■ Brief
Could you report every line of the listing below that holds the word "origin"?

-- Source material follows --

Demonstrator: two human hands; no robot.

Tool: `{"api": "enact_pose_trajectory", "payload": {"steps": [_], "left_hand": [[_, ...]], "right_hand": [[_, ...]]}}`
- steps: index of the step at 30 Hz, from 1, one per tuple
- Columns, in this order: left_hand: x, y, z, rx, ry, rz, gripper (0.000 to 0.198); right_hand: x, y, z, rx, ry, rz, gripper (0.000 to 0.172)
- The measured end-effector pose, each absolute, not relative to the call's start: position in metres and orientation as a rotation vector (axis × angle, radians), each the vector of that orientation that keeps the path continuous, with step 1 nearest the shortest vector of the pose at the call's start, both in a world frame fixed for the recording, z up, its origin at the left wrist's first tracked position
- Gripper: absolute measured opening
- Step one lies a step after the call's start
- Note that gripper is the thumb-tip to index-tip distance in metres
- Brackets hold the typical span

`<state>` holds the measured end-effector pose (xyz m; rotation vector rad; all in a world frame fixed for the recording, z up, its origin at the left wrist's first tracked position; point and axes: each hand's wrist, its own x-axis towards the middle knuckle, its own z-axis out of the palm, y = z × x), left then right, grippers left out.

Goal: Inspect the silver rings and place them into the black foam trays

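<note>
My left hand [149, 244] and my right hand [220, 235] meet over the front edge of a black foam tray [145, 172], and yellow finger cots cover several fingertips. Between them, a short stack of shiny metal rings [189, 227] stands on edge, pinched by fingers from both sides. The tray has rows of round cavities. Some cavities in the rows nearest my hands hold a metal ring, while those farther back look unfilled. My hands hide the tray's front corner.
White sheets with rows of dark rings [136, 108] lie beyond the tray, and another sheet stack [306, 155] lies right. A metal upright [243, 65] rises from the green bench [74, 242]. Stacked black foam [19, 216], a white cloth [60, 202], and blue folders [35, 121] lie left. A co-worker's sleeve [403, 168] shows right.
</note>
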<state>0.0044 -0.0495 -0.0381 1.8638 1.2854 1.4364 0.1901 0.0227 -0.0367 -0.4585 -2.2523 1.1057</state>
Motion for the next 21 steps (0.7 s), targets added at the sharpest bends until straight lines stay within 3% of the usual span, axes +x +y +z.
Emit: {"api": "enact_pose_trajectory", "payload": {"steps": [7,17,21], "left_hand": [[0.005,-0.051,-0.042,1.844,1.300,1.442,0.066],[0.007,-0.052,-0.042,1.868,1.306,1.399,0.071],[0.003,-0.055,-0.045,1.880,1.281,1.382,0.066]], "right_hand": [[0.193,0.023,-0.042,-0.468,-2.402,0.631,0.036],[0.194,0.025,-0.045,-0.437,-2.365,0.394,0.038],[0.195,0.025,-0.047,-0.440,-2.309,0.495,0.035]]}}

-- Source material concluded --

■ Answer to this exercise
- The measured end-effector pose, each absolute, not relative to the call's start: position in metres and orientation as a rotation vector (axis × angle, radians), each the vector of that orientation that keeps the path continuous, with step 1 nearest the shortest vector of the pose at the call's start, both in a world frame fixed for the recording, z up, its origin at the left wrist's first tracked position
`<state>` holds the measured end-effector pose (xyz m; rotation vector rad; all in a world frame fixed for the recording, z up, its origin at the left wrist's first tracked position; point and axes: each hand's wrist, its own x-axis towards the middle knuckle, its own z-axis out of the palm, y = z × x), left then right, grippers left out.

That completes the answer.